There are three ways this happens:

  1. The scammer knows the victim and is in close enough proximity to steal the package from the drop-off location.

  2. Contacting a customer service representative from a retailer to change the address before the item is ready to be shipped.

  3. Touching base with the actual shipping company to reroute the package to another destination of the fraudster’s choice.

Chargeback or “Friendly” Fraud

Chargeback fraud is when a customer purchases a product or service before contacting their credit card company to void the purchase, resulting in a “chargeback.”

Also called, “friendly fraud,” these cases are interesting because it could result from a legitimate purchase not being recognized by the customer. However, despite a lack of maliciousness, it is no less detrimental to e-commerce merchants.

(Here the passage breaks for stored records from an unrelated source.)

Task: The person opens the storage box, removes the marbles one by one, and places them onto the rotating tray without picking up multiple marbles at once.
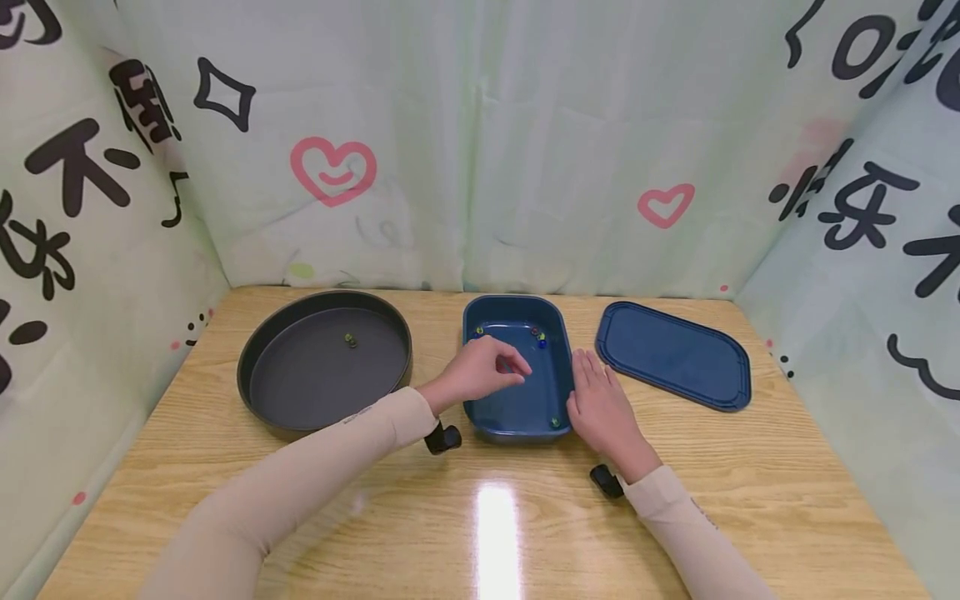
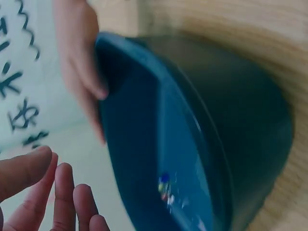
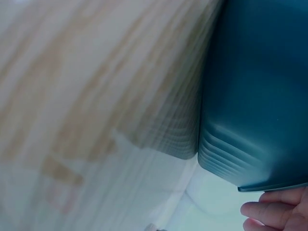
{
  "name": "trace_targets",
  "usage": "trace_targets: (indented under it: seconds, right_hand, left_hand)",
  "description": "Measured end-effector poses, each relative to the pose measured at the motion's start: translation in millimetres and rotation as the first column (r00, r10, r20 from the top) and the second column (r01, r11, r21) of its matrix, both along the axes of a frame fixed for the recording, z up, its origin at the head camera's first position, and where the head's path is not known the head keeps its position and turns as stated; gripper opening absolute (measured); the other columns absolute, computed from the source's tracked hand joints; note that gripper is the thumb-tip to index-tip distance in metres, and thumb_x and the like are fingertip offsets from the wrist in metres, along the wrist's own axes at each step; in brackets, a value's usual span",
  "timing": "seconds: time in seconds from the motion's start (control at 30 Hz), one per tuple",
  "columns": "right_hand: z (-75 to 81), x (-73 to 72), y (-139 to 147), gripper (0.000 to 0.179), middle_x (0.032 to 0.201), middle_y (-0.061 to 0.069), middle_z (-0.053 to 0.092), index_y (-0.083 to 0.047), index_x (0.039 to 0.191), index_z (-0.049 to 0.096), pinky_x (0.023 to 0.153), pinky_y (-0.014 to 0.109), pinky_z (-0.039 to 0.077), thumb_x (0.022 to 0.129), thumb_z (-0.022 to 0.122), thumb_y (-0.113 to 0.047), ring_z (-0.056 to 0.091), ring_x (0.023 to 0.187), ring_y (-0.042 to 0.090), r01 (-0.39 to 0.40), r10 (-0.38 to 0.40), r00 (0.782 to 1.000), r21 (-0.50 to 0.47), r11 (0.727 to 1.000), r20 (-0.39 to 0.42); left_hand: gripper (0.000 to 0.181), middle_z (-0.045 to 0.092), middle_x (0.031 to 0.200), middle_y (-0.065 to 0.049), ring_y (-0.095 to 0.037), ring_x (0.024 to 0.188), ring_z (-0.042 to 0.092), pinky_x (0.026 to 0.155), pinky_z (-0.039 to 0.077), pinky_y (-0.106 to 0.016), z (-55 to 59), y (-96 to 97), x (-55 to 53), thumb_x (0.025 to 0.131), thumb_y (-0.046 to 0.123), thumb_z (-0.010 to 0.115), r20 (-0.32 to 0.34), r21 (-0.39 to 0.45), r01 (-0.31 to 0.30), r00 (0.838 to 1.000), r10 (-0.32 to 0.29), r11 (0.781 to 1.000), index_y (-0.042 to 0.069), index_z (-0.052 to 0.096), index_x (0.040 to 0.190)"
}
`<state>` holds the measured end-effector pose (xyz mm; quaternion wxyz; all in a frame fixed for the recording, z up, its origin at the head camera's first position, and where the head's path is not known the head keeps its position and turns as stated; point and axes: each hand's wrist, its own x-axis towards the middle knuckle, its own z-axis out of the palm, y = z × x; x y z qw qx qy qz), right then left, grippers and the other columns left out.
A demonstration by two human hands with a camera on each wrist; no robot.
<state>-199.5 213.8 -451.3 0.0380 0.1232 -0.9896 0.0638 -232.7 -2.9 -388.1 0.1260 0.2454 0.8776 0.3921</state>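
Observation:
A deep blue rectangular container point(image 1: 517, 421) stands on the table with several small colourful bead-like pieces point(image 1: 541, 339) scattered on its bottom. Over its middle hovers my left hand point(image 1: 486, 367), thumb and fingers bent loosely toward each other, with nothing visible between them. In the left wrist view, the thumb point(image 2: 26, 168) comes close to the fingertips beside the container's opening. Against the container's right side rests my right hand point(image 1: 603, 408), its fingers extended along the wall. The right wrist view shows those fingers point(image 3: 272, 211) at the rim.
Left of the container sits a large round dark pan point(image 1: 322, 367) with a small greenish piece point(image 1: 350, 340) inside. A flat blue lid point(image 1: 675, 354) lies to the right. Printed cloth curtains point(image 1: 465, 150) close off the table's back and sides.

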Motion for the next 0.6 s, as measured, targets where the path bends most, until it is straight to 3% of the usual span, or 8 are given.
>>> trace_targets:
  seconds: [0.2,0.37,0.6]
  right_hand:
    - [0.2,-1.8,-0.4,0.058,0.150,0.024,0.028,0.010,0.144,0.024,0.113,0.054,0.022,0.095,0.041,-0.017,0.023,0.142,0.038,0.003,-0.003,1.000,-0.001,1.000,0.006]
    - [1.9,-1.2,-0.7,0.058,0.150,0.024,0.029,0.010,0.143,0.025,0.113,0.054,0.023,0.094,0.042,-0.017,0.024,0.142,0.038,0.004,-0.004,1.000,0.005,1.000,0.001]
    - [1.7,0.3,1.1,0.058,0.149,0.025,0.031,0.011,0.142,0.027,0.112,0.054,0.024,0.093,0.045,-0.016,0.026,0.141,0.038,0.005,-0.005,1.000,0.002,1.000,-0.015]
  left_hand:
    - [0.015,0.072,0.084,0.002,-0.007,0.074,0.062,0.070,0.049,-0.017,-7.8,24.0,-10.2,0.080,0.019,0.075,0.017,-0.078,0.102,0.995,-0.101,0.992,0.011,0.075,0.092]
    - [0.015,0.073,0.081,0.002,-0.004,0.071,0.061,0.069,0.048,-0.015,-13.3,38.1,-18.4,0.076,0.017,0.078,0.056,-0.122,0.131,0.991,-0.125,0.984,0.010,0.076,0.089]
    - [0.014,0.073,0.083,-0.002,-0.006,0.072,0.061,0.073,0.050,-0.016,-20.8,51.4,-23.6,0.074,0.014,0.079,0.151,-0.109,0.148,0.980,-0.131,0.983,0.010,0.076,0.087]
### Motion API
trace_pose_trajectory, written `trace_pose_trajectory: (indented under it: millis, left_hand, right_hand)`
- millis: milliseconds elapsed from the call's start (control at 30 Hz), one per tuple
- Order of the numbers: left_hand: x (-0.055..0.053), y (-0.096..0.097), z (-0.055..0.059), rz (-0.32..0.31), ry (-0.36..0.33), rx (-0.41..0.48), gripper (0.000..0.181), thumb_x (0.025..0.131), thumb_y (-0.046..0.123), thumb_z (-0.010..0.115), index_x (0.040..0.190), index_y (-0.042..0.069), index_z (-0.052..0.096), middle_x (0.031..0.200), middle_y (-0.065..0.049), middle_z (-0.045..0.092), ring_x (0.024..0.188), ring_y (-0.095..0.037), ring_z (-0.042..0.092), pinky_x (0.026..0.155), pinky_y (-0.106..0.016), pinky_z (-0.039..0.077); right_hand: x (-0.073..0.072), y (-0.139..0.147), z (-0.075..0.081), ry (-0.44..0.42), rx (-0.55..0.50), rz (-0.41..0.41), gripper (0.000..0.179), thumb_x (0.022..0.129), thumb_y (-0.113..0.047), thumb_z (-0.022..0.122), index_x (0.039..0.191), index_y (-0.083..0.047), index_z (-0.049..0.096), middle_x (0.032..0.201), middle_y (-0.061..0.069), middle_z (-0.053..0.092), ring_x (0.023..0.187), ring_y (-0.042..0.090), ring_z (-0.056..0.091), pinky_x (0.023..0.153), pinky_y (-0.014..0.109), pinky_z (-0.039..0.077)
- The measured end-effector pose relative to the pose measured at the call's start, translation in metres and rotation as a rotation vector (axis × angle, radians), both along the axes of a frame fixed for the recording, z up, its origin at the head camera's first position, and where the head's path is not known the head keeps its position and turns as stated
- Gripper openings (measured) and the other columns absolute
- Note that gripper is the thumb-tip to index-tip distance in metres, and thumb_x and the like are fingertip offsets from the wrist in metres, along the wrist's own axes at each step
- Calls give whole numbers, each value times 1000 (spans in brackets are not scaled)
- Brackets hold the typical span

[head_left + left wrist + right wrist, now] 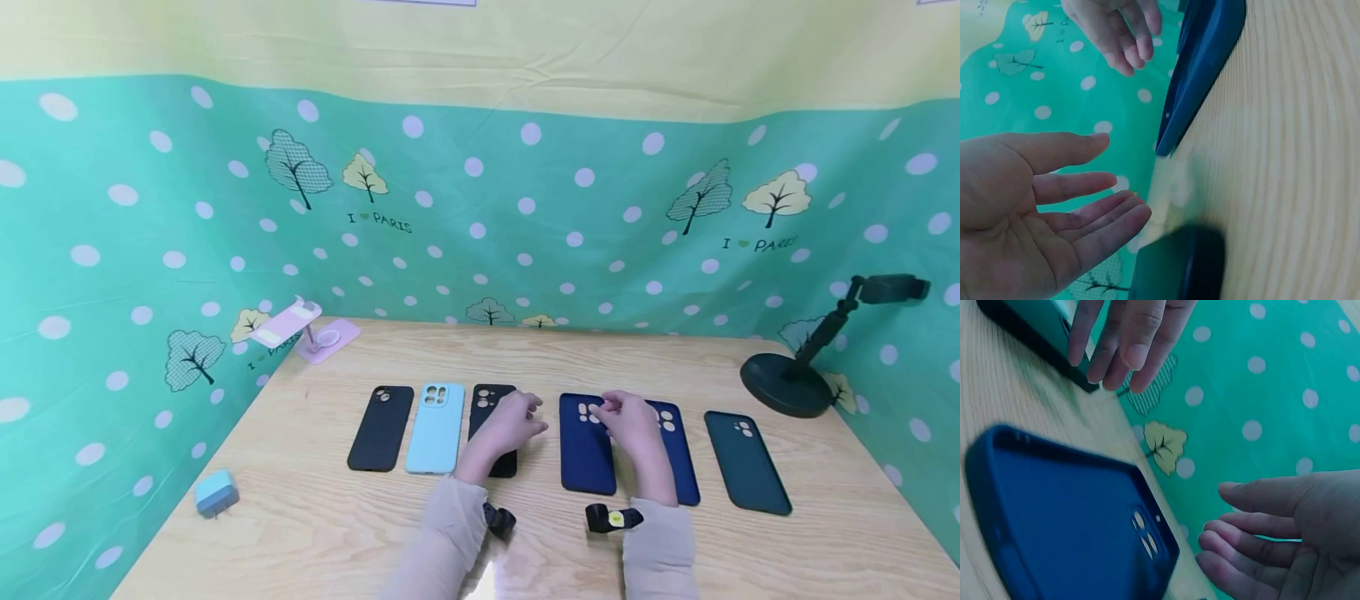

At the end of the day, it can still have a negative impact on the business-customer relationship.

Scammers will intentionally commit chargeback fraud by abusing policies to get items for free, knowing the purchase will be refunded to their credit card. Retailers then lose out by:

  • Lost merchandise

  • Shipping costs

  • Chargeback fees

  • Banking fines

Refund Fraud

Refund fraud is when a scammer purchases a product or service using a stolen credit card and has it refunded to their credit card. Typically, fraudsters will do this by informing the merchant that the refund will need to be processed on a new credit card because the old one has been closed.

It’s a tricky situation for merchants because it can be difficult to decipher which claims are legitimate and which ones are not.

Taking the Burden off Retailers

While retailers can conduct consistent site security audits to train support teams to spot the signs of fraud, the burden shouldn’t be on the retailers’ shoulders alone. Fraud prevention solutions can help automate the scam-detection process.  Machine-learning-based fraud prevention tools can significantly reduce the risk of fraud while ensuring a smooth customer shopping experience.

It’s important to stay educated on the most common fraud tactics to stay aware, but a modern fraud prevention solution can help fill in the gaps and keep retailers’ teams focused on providing top-of-the-line products and services for consumers.